Terlepas dari faktor gaya hidup, orang dengan kondisi kulit tertentu mungkin lebih rentan daripada yang lain. “Dua kondisi paling umum yang dilihat oleh dokter kulit ketika mereka memikirkan seseorang adalah eksim dan rosacea,” kata Westby.

Ini sebagian karena penderita eksim dan rosacea sudah memiliki kulit kering karena sebenarnya tidak Ceramide Pada kulit normal Oleh karena itu, sangat penting bagi penderita dermatitis dan rosacea untuk berkonsultasi dengan dokter kulit. Jika Anda memiliki kulit sensitif dan tanpa sadar menggunakan produk sunburn yang keras dan topikal, reaksinya akan jauh lebih parah dan sulit diperbaiki.

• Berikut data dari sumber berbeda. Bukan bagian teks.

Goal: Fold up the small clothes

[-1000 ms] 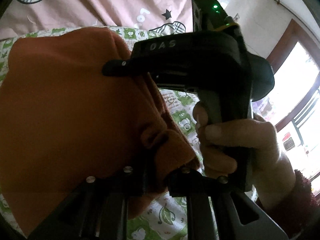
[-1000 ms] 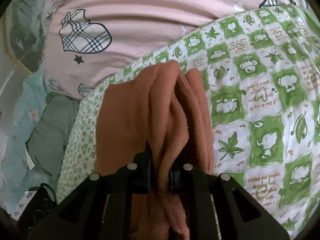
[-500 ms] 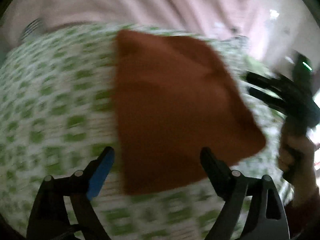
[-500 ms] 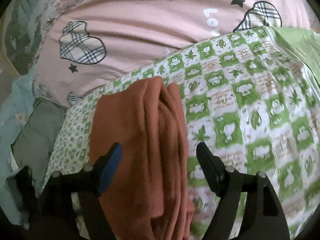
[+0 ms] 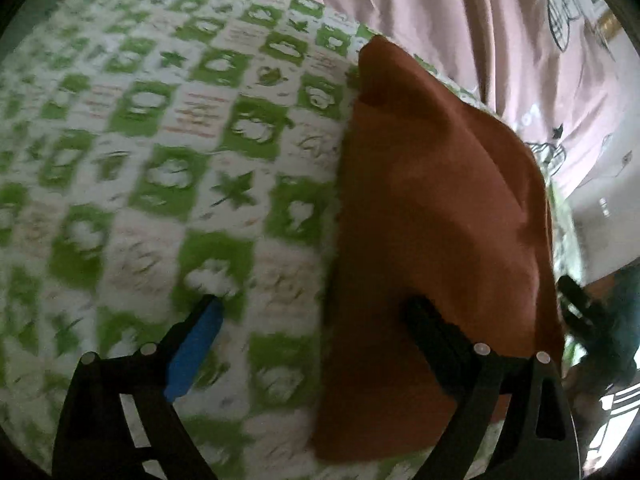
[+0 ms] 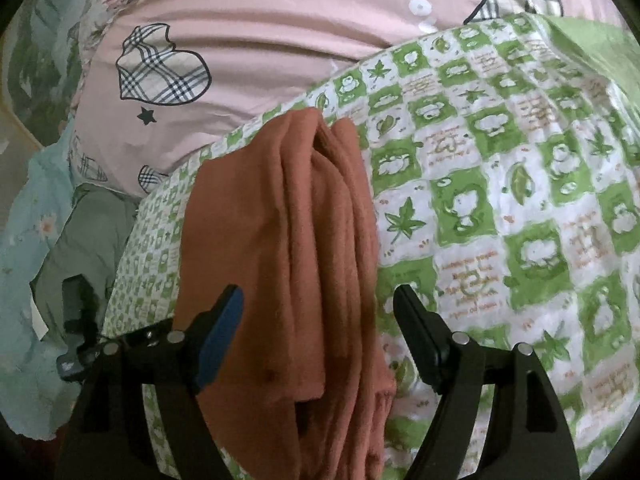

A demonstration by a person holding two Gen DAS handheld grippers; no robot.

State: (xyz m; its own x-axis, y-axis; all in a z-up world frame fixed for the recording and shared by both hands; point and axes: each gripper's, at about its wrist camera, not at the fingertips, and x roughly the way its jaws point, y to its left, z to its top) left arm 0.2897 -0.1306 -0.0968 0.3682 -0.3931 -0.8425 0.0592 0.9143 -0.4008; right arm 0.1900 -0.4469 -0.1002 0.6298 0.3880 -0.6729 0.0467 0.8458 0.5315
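Both grippers have just let go of the orange garment (image 6: 288,248), which now lies folded on the green checked quilt (image 6: 500,208), close to the pink bedding (image 6: 260,32) behind it. From the right gripper (image 6: 316,320), whose jaws stand wide and empty, the garment runs lengthwise straight ahead, its near end between the fingers. The left gripper (image 5: 316,328), also wide open and empty, has swung to the garment's left edge, so I judge the right hand better placed.
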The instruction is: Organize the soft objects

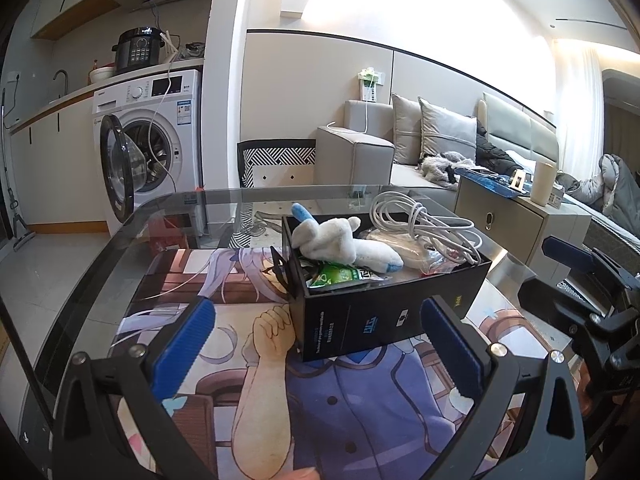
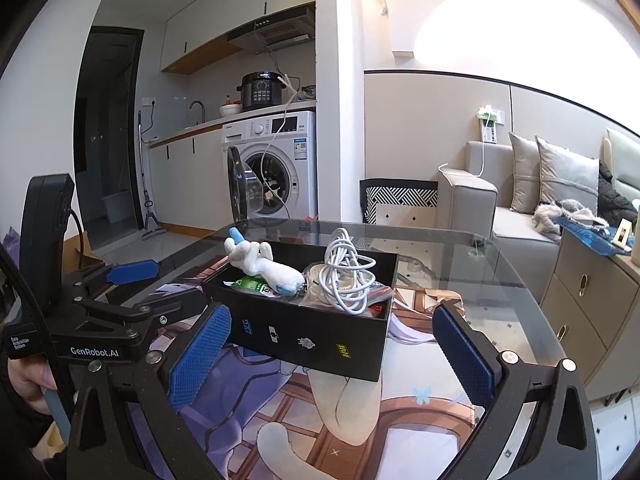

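A black box [image 1: 384, 312] [image 2: 312, 340] sits on the printed anime mat [image 1: 224, 360] on the glass table. In it lie a white and blue plush toy [image 1: 340, 242] [image 2: 264, 264], a green packet [image 1: 340, 274] [image 2: 250, 283], a coiled white cable [image 1: 424, 220] [image 2: 348, 272] and a clear bag. My left gripper [image 1: 316, 344] is open and empty in front of the box. My right gripper [image 2: 332, 356] is open and empty, also just short of the box. The left gripper shows at the left of the right wrist view [image 2: 120, 292].
The glass table edge [image 2: 520, 280] curves round the mat. A washing machine [image 1: 148, 152] with its door open stands behind. A sofa [image 1: 360, 148] with cushions and a cabinet [image 1: 516, 216] lie to the right. A patterned basket [image 1: 276, 164] sits beyond the table.
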`<state>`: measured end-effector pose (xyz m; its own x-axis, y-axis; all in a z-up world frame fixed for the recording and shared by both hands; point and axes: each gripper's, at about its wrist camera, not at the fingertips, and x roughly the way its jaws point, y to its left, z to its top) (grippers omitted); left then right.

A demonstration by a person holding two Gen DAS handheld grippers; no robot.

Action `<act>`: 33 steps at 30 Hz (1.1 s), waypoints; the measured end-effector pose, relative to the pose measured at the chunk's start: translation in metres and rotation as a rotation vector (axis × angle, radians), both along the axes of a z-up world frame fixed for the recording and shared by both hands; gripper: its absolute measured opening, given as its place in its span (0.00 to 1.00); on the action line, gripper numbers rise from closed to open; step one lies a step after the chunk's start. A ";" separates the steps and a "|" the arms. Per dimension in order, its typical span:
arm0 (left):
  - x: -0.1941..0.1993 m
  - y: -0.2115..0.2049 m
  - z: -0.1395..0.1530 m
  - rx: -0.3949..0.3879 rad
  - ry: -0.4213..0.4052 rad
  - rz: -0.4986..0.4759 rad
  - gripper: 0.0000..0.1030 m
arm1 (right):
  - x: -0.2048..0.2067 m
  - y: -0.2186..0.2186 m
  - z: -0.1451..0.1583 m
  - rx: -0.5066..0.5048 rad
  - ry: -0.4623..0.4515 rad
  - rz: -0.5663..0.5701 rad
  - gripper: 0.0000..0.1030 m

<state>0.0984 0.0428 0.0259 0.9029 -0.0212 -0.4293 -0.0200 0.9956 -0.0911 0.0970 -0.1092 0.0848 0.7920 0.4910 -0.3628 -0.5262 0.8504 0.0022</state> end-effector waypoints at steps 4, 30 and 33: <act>-0.002 0.001 0.000 -0.003 -0.006 0.003 1.00 | -0.002 0.000 0.000 0.001 -0.008 0.003 0.99; -0.003 0.001 0.001 0.002 -0.008 0.010 1.00 | -0.003 -0.002 0.000 0.008 -0.011 0.001 0.99; -0.003 0.001 0.001 0.003 -0.008 0.009 1.00 | -0.003 -0.002 0.000 0.008 -0.011 0.001 0.99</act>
<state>0.0957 0.0434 0.0267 0.9064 -0.0117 -0.4223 -0.0284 0.9957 -0.0885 0.0944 -0.1115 0.0846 0.7956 0.4947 -0.3496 -0.5270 0.8499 0.0034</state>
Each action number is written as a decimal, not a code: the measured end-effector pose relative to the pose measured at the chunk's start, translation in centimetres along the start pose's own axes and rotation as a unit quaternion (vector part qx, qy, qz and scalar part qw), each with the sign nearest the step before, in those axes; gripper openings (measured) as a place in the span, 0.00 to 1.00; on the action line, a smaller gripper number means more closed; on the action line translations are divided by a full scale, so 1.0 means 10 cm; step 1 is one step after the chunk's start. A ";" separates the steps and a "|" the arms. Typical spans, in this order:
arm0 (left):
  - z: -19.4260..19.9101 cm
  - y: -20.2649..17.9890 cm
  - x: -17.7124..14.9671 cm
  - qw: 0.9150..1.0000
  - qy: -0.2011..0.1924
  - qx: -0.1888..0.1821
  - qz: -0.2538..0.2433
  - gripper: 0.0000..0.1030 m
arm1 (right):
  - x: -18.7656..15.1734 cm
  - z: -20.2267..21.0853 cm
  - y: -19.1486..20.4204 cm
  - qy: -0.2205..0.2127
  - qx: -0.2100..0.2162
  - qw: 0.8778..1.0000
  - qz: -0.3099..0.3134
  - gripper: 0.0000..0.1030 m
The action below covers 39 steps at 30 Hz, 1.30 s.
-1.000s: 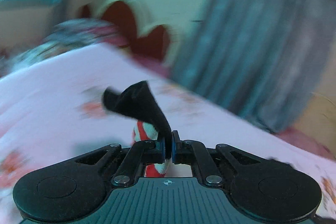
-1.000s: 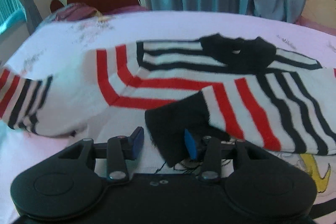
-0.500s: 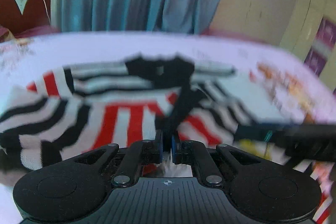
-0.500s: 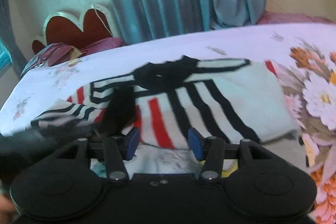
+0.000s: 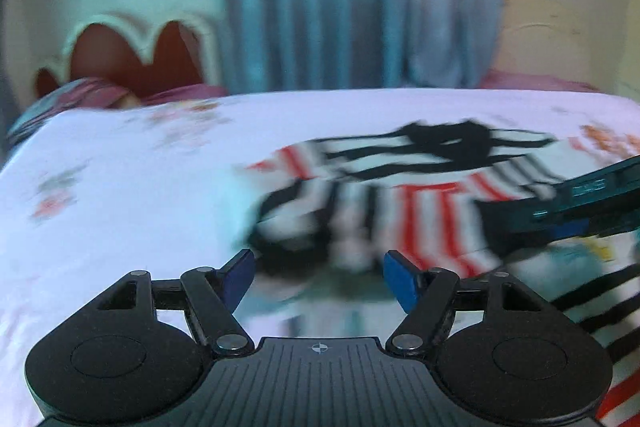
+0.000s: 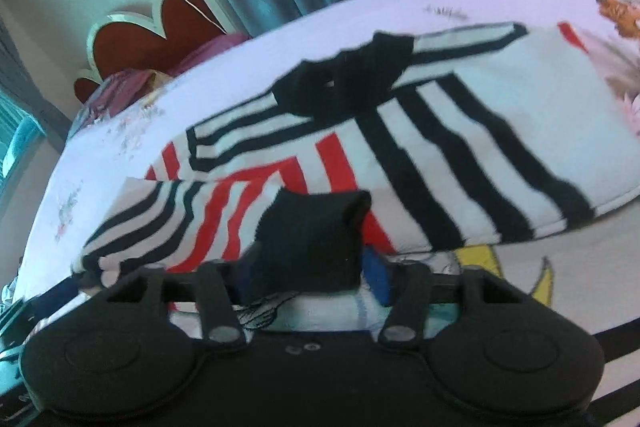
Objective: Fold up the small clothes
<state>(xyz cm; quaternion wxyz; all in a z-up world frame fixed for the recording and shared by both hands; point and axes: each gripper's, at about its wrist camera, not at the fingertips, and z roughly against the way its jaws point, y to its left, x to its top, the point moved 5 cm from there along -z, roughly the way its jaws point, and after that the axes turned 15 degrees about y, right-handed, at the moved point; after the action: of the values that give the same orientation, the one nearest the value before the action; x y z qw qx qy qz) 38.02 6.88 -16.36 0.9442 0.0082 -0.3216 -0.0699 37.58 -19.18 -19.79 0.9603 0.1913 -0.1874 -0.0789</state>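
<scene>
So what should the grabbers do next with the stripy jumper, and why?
Probably the right gripper should finish closing on the black cuff and tidy that sleeve flat on the stripy jumper. The cuff sits bunched between its closing jaws, while the left gripper is opening with nothing between its pads.

A wide bed [image 5: 120, 211] covered by a pale pink sheet printed with flowers carries everything. A small knitted sweater [image 6: 460, 147] with black, red and white stripes lies flat on it, its black collar toward twelve o'clock. A crumpled purple patterned pillow [image 6: 120, 87] rests at ten o'clock.
</scene>
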 end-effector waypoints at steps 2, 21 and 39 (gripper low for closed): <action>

6. Memiliki kulit sensitif

Orang dengan Kulit sensitif Ingat bagaimana penghalang kulit melemah penghalang kulit Bekerja sebagai perisai? Nah, itu berlaku untuk kulit “normal”, atau kulit yang tidak sensitif. Ketika perisai melemah, ia tidak dapat melakukan ini, memungkinkan iritasi menembus kulit, menyebabkan iritasi besar dan kronis, ruam, peradangan, perubahan struktural, terbakar, dll. Namun, jika kulit Anda biasanya tidak sensitif, Anda mungkin sudah menghadapi masalah kulit yang serius.

Nadia Raichan Fitrianor MINDBODYGREEN

5 tanda skin barrier rusak akibat penggunaan produk perawatan kulit yang tidak tepat

Selalu update informasi terbaru. Simak berita terhangat dan terpilih dari situs Tempo.co di kanal Telegram “Tempo.co Update”. Klik gabung. Pertama, Anda perlu menginstal aplikasi Telegram.